ESPAÇO ABERTO - As câmaras de vereadores e o simplismo da mídia
PUBLICAÇÃO
sexta-feira, 18 de fevereiro de 2005
José Maschio 
O aumento da verba de gabinete de câmaras de vereadores em todo o país foi anunciado há tempo. Foi quando o TSE (Tribunal Superior Eleitoral) diminuiu o número de representantes populares em vários municípios brasileiros.
A miopia e o simplismo com que a mídia da elite e para a elite brasileira tratou o caso, na época, já mostrava que o aumento da verba era mais que anunciado. Era apenas questão de tempo.
O modo com que a imprensa seja de rádio, TV ou jornais impressos tratou a redução do número de vereadores é que foi absurdamente simplista.
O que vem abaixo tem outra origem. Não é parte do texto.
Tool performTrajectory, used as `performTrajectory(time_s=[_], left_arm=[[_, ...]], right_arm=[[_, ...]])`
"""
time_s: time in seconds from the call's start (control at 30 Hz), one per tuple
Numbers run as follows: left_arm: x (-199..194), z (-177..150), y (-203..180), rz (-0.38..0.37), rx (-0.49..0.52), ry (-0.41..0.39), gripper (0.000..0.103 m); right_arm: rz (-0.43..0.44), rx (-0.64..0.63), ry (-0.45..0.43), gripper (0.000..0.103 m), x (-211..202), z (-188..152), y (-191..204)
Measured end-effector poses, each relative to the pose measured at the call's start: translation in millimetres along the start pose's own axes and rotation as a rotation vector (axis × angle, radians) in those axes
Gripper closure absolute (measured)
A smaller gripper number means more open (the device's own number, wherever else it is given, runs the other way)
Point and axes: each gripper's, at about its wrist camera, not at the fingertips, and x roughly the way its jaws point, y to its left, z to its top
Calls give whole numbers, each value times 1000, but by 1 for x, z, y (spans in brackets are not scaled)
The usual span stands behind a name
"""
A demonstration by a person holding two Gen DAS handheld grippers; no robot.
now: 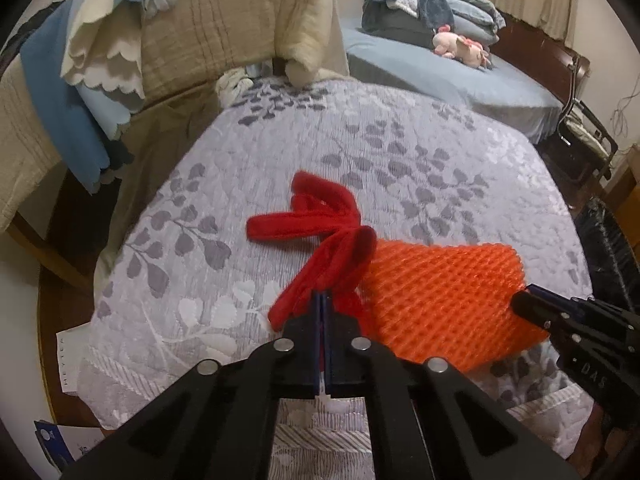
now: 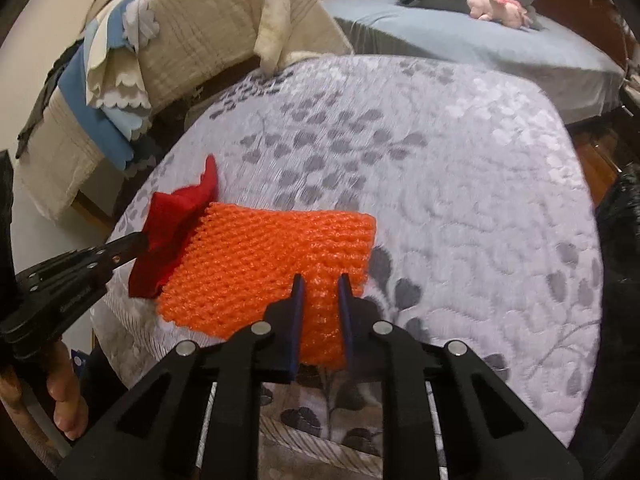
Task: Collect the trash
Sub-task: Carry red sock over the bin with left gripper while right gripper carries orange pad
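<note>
Orange foam net (image 2: pixel 264 264) lay flat on grey leaf-print quilt (image 1: pixel 360 140), w/ a bunch of red fabric strips (image 1: pixel 320 232) touching its left end. Left gripper (image 1: pixel 322 300) was clenched, jaws pressed together on the near end of the red strips, right where they meet the net. Right gripper (image 2: pixel 322 284) sat w/ jaws apart, one on each side of the net's near right edge; net material visible between them, fingers (image 2: pixel 297 300) not pressed in, so not gripping yet. In left wrist view, right gripper tip came in from right side at the net's far-right edge. In right wrist view, left gripper came in from left w/ tip at the red fabric; the person's hand (image 2: pixel 60 392) showed below it. Background: beige blanket (image 1: pixel 224 20) draped behind quilt, blue bed (image 1: pixel 440 76) w/ pink plush toy (image 1: pixel 460 46), well apart from net. Black bag (image 1: pixel 612 248) at far right edge, near quilt's side.
</note>
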Motion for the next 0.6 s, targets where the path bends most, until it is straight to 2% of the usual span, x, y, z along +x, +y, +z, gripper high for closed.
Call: performTrajectory(time_s=[0.3, 0.6], left_arm=[[-37, 13, -10, -15, 6, -68, 102], [-36, 4, -21, -21, 7, -43, 102]], right_arm=[[-33, 45, -53, 91, -31, 5, -29], [-41, 91, -33, 91, -27, -13, -46]])
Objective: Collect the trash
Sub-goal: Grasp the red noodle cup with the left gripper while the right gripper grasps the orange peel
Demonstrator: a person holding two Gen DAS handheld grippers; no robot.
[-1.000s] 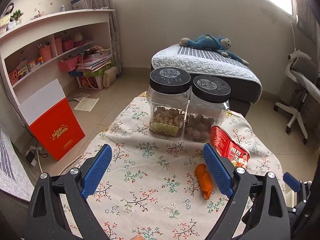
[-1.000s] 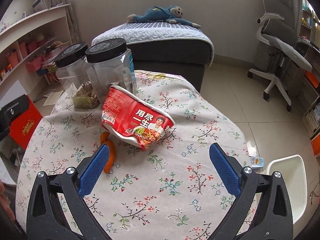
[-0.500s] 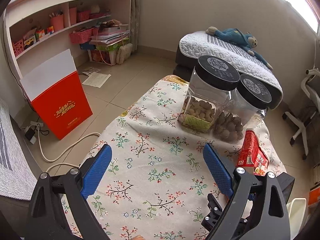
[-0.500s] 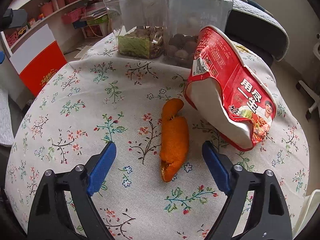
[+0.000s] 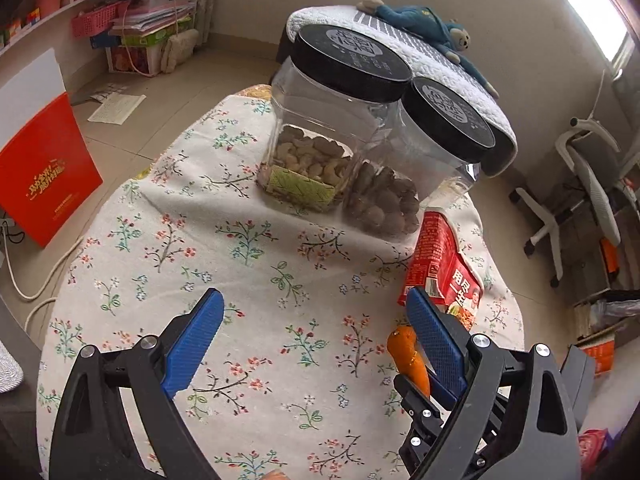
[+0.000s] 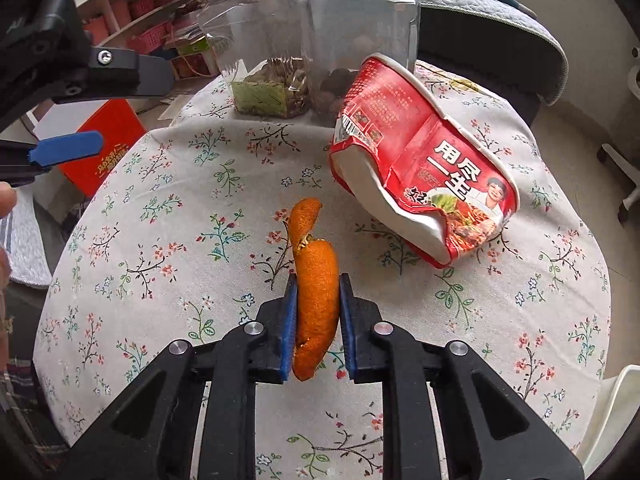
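The left gripper (image 5: 312, 312) hangs over the floral tablecloth (image 5: 248, 248) with its blue pads spread wide and nothing between them. Beyond it stand two jars (image 5: 340, 136) with black lids, touching side by side, nuts in the bottom of each. Right of the jars lies a crushed red noodle cup (image 5: 444, 264). Just nearer than the cup, an orange peel (image 5: 408, 356) shows partly behind the gripper's right finger, with the right gripper (image 5: 424, 408) at it.

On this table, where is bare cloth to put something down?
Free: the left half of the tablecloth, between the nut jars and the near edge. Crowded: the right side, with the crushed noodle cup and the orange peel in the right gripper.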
Em um discurso quase ridículo só se falou na ''importância da redução do número daqueles que vivem às custas do povo''.
Em uma democracia que mereça o nome, representantes do povo devem ser remunerados, e bem, para não ficarem à mercê de propinas e jogo de interesses que não sejam da população.
Quando o TSE reduziu o número de vereadores, não ocorreu o mesmo com relação ao 6% do orçamento de cada município para o Legislativo. Seria acreditar em papai noel crer que os legislativos iriam propor redução das suas fatias no bolo municipal.
A redução foi elitista e define bem o caráter da democracia brasileira. Deve fazer política quem tem dinheiro para gastar nas campanhas. A redução, no caso de Londrina, de 21 para 18 vereadores, reduziu também as chances de lideranças realmente populares, e mesmo por isso sem recursos, chegarem ao legislativo municipal.
Assumir agora uma postura de revolta contra o vergonhoso aumento das verbas de gabinete, como faz a mídia em um todo, cheira até mesmo a hipocrisia. Mas não esconde o óbvio: a imprensa continua como aquele cachorro, que corre atrás do próprio rabo sem perceber que nunca poderá alcançá-lo.
Esse episódio deveria servir de alerta aos meios de comunicação. Está na hora de nosso chamado quarto poder começar a analisar os fatos com criticidade e isenção. Uma postura crítica e serena da mídia contra a redução demagógica e, volto a repetir, elitista, do número de representantes nas câmaras municipais teria evitado episódios vergonhosos como o que ocorre em Londrina.